Please show every line from the entries that carries the word "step".

□ □ □ □ □

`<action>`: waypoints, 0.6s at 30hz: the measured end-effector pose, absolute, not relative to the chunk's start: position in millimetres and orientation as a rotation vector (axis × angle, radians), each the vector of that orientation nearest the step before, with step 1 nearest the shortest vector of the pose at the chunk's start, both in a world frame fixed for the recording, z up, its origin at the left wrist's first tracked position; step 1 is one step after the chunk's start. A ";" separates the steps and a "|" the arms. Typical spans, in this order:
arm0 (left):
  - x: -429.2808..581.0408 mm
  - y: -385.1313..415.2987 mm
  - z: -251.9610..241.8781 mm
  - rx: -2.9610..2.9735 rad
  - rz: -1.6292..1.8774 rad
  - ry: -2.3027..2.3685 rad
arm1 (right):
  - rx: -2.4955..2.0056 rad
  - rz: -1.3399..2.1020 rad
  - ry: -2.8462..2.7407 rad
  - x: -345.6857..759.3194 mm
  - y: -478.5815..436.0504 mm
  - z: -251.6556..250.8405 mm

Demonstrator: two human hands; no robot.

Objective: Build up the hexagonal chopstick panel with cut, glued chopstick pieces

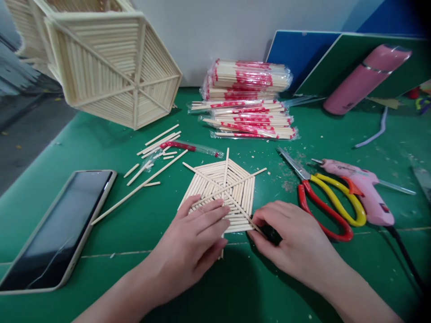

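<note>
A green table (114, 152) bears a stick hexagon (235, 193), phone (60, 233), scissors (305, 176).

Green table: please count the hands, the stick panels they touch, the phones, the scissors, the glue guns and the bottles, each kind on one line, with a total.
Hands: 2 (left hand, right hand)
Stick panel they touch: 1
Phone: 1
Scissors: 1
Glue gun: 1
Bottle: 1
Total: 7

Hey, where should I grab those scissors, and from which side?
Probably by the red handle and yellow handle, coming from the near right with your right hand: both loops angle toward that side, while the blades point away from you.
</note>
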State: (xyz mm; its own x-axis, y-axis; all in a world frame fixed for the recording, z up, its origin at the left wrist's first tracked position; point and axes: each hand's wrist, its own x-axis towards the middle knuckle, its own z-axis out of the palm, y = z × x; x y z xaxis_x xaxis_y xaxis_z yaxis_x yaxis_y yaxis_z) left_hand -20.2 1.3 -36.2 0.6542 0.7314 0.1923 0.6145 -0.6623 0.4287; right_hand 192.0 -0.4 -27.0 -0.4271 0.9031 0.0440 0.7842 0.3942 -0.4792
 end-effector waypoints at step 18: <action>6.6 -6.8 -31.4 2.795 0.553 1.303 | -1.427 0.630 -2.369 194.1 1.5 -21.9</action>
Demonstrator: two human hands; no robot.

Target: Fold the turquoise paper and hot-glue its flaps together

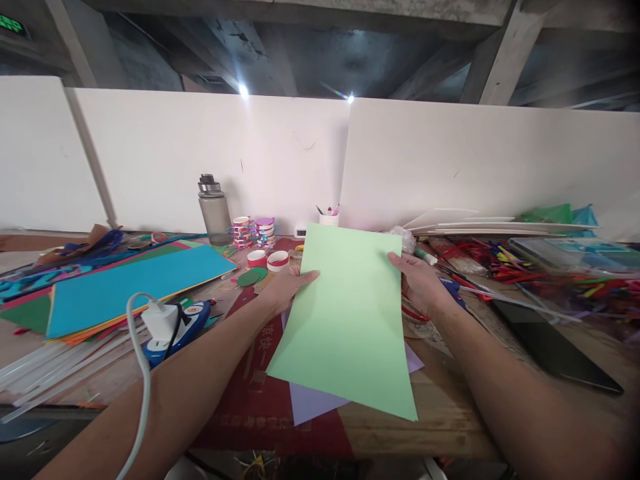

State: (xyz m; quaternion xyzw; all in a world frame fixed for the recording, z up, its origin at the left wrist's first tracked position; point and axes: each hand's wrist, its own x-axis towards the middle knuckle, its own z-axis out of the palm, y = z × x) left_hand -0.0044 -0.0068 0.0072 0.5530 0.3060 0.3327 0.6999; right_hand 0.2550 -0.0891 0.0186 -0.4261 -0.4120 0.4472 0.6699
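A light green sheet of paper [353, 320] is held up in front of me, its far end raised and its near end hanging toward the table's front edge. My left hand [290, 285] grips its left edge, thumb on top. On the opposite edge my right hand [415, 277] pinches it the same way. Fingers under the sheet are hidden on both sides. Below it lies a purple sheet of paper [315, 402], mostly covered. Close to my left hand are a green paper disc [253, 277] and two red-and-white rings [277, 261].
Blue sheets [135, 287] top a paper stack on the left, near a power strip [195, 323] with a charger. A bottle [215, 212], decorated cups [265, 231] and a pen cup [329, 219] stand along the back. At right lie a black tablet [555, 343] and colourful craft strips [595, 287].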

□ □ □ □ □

- Result of the exercise -
`<action>`: waypoints, 0.6s at 30hz: the measured end-effector pose, absolute, not relative to the chunk's start: position in millimetres and orientation as a rotation vector (axis × angle, radians), each the vector of that orientation nearest the step before, with step 1 nearest the shortest vector of the pose at the chunk's start, both in a world frame fixed for the recording, z up, its origin at the left wrist's first tracked position; step 1 is one step after the chunk's start. A ";" separates the steps and a "|" the arms. Typical spans, in this order:
 end-effector waypoints at step 18: <action>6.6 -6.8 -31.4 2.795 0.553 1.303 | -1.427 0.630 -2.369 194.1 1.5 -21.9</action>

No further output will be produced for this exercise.